Bu prensiple, bu bölümdeki metodoloji sağlanacak kredinin (etik pazar oranlarında ya da hükümetin belirlediği oranlarda), projeye başlanmadan sağlanması önerilir.

Eğer kredi sübvanse edilmiş oranlarda ya da bedava verilirse, faydalanan kişileri o oranlara alıştırmış oluruz, bu da gerçek dünya değildir. Kişiler gerçeklere göre eğitilmelidir.

Resmi olmayan kredi pazarlarına bakarsak ("tefeciler"), faizlerin fahiş oranlarda, %200 ve daha fazla, olduğunu görürsünüz. Buradaki metodolojiye göre, sizin alıcılara banka veya birliklerden kredi almaları için yardımcı olacaksınız ve tefecilere bağımlı olmalarını önleyeceksiniz.

Yoksulluk azaltımı ile ilgili bu metoda göre teklif edilen kredi piyasa oranlarında faiz oranlarıyla sağlanmalı, bedava veya sübvanse edilmiş olmamalıdır.

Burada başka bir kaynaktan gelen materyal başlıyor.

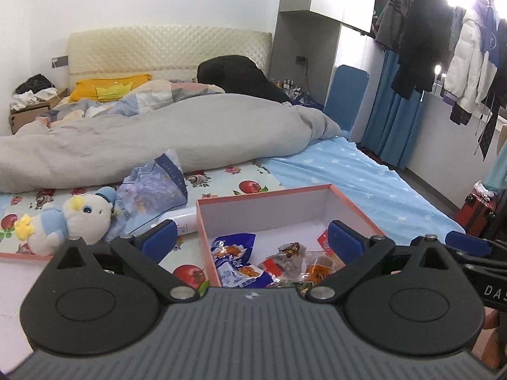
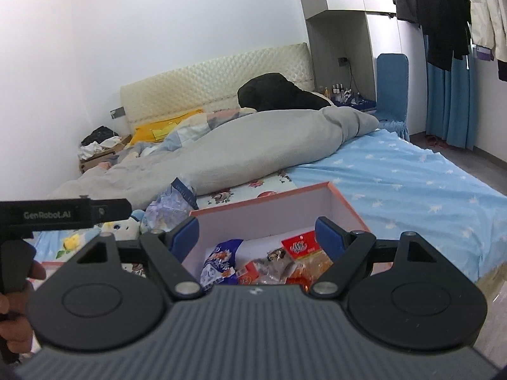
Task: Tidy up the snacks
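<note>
Hovering wide and empty, both grippers, left (image 1: 252, 237) and right (image 2: 258, 234), face snacks (image 2: 263, 262) in your box (image 2: 348, 204) directly ahead.

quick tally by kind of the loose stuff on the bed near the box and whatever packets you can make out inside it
Pink-rimmed box: 1
Snack packets clearly told apart in it: 3 (blue-and-white packet, red packet, clear wrapped snack); more lie underneath, uncountable
Plush duck: 1
Tissue pack: 1
White bottle: 1
Total: 7
</note>
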A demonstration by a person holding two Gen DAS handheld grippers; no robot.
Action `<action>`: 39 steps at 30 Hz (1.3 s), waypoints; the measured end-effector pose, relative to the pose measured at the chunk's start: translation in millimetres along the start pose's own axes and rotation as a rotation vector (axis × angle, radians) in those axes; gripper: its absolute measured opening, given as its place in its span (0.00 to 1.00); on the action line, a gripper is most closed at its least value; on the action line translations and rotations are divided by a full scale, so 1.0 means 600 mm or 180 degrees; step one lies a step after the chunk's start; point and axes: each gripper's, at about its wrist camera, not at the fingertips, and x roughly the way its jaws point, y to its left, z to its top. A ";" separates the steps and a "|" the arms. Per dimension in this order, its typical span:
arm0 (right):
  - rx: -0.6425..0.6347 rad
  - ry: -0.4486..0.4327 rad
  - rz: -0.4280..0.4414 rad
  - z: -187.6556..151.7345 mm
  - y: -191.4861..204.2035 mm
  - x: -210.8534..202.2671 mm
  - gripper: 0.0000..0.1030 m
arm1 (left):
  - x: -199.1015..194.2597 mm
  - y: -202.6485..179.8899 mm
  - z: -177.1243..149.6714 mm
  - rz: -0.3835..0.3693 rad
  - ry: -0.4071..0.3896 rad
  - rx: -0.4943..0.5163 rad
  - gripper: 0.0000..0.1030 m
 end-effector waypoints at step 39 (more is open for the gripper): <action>-0.0014 0.0168 -0.0131 -0.054 0.003 -0.043 0.80 | -0.056 0.023 -0.067 0.0236 0.0178 -0.0240 1.00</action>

Dinle İlgili Bir Açıklama:

Dinlerin birçoğunda özelliklede Musevi / Hristiyan / İslami geleneklerde faizle borçlanmaya (ya da yüksek faize) karşı kurallar vardır.

Bunun nedeni ise fahiş seviyedeki faiz oranlarının hırsızlık olarak görülmesidir. Tefeciler incilin ortaya çıktığı dönemden beri vardır. Anormal derecede yüksek faiz oranları almak "tefecilik" olarak adlandırılmıştır. Biz de bu sitede tefeciliği savunmuyoruz.

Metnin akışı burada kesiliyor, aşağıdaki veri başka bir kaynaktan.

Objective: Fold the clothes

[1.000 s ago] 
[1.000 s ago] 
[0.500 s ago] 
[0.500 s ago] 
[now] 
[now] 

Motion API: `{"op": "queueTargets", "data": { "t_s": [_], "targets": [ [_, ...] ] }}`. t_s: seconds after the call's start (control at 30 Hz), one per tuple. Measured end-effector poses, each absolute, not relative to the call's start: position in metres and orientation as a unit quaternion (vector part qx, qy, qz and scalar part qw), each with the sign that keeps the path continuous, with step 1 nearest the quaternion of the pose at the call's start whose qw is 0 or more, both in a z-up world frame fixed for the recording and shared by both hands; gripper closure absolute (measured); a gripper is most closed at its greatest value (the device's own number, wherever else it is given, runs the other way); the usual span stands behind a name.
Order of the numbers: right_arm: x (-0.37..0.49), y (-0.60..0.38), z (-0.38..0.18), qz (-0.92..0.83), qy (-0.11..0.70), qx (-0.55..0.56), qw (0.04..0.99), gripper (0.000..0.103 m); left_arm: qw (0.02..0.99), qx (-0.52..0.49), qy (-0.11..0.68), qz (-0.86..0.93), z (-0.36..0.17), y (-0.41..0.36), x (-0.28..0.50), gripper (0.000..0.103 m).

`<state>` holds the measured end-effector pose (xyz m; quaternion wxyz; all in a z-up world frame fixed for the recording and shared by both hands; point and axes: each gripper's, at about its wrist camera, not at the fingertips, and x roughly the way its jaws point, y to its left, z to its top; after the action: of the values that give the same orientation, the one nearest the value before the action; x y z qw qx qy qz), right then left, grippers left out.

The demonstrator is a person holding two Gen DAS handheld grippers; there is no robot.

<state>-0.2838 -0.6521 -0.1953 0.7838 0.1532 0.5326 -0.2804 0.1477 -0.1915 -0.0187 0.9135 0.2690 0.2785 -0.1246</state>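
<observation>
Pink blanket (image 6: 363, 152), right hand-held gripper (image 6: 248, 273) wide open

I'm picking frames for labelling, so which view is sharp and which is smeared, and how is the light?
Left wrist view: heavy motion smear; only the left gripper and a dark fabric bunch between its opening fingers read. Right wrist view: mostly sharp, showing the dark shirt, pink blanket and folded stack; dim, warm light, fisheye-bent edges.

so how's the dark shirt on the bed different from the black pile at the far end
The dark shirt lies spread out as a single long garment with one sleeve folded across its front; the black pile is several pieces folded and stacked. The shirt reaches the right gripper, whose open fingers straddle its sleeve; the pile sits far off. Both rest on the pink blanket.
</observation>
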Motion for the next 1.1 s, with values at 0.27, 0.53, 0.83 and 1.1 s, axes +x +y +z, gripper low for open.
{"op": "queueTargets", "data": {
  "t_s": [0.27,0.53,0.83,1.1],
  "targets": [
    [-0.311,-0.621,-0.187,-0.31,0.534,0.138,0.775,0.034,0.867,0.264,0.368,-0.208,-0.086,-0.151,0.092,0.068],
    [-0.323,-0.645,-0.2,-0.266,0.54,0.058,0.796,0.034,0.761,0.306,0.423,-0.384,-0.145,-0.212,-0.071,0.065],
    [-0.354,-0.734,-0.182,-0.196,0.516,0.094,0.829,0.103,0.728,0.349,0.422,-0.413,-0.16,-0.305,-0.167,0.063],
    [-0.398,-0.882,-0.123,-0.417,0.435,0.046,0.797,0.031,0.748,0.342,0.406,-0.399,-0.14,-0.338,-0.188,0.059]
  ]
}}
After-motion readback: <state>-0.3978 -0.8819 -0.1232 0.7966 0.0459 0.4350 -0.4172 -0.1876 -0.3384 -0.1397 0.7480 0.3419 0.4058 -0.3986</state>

Buradaki gibi bir gelir üretme programını Müslüman bir toplumda uyguluyorsanız, büyük bir ikilemle karşılaştığınızı düşünebilirsiniz: (1) sürdürülebilir yoksulluk azaltımı faiz alınmasını gerektirir (2) dini hükümler ise faiz alınımını yasaklar.

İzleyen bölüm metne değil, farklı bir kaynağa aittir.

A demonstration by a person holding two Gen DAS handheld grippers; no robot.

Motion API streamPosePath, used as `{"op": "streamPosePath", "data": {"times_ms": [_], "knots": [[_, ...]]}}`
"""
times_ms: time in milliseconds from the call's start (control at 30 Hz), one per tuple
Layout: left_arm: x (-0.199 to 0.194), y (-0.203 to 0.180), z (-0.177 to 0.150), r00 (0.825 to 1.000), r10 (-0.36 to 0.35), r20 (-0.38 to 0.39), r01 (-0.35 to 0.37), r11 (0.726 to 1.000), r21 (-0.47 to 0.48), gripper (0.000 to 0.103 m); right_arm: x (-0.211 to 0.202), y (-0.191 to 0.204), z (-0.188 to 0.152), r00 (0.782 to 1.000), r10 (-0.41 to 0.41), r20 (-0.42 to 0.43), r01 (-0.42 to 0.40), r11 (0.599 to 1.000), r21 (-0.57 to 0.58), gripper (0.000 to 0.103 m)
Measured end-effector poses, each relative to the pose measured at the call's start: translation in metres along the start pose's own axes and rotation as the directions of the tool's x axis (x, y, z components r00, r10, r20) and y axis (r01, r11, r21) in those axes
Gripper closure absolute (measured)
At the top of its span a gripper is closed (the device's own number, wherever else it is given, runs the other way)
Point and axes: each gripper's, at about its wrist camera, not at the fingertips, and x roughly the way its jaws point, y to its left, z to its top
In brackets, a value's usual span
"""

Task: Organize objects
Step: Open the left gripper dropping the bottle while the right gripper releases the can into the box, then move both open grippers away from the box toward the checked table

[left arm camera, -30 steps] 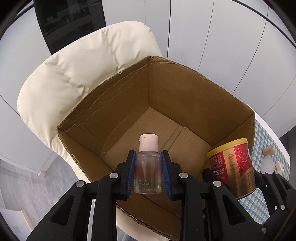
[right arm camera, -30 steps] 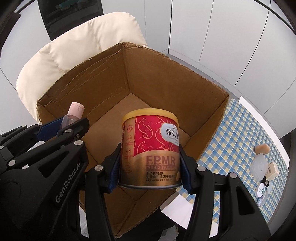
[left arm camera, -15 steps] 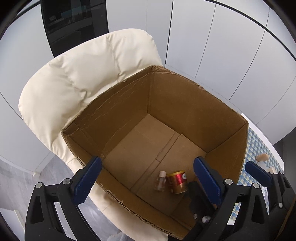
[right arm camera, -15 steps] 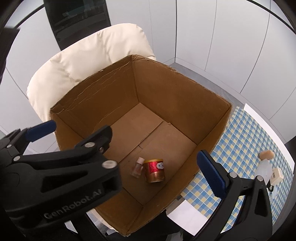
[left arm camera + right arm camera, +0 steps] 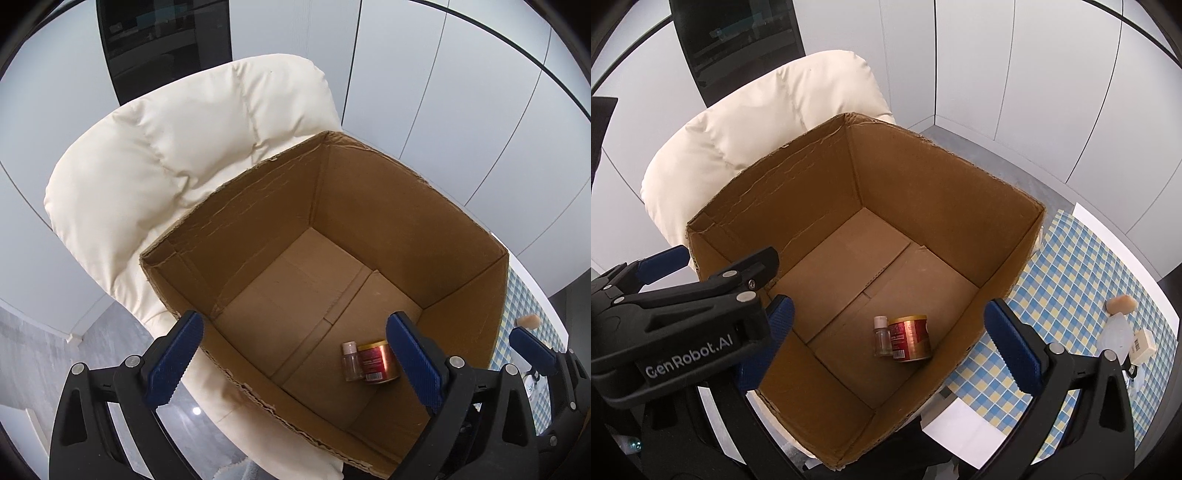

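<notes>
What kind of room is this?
Probably a dining or living corner at home: a padded cream chair, a table with a checked cloth, and a cardboard box for tidying.

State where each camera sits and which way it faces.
Left wrist: on the left gripper, angled down into the box; its open blue fingers show.
Right wrist: on the right gripper, angled down likewise; its fingers, plus the left gripper, show.
Shared: box, bottle, can, chair.

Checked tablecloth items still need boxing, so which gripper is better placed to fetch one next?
Probably right: the right gripper is open, empty and nearer the checked tablecloth holding the remaining items.
</notes>
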Motion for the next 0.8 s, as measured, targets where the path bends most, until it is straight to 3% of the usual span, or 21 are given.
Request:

Böyle bir durumda korkmayın; bir çözüm yolu var. Bizim tavsiyemiz Müslüman ülkelerdeki bankaların yaptığı işlemi uygulamanız.

Bir borç için faiz alınması, geçici bir süre için ödünç alınan paradan kira alınmasıyla eşdeğerdir. Ev ya da araba kiralanması gibi durumlarda kira alınması serbesttir. Bankalar faiz yerine hizmet ya da kira ücreti adı altında kişilerden para alırlar. Sizde bu gibi ücretlendirmeleri tespit edip, gelir üretimi projeniz için aynı şekilde para alabilirsiniz.

"Yardım Tutumu"nun yanında tefecilik yapmaktanda kaçınmalısınız.

Kimler Bankacılık Yapar?

Bu metod verilen paranın etik ve pazar oranlarında sağlanmasını desteklerken, ayrıca kredilerin banka, kredi birliği ya da benzer yasal kurumlardan verilmesini söyler.

Krediyi banka yoluyla sağlamak (verilecek kişiler bir araya getirildikten sonra) paranın direk verilmesinden daha iyidir. Bu şeffaflığı ve size gelebilecek yolsuzluk suçlamalarını (ve taleplerini) önler.

Şube veya bölümünüz toplumların yetkilendirilme ve organize edilmesinden sorumlu ise ve borçları idare ediyorsa, onları yekilendirme ve harekete geçirme gücünüz azalır. Çok dürüst bile olsanız, insanlar elinizdeki paraları kendi işleriniz için kullandığınızdan şüphelenebilirler ve güvensizlik başlar. Güvensizlikte verimi düşürür.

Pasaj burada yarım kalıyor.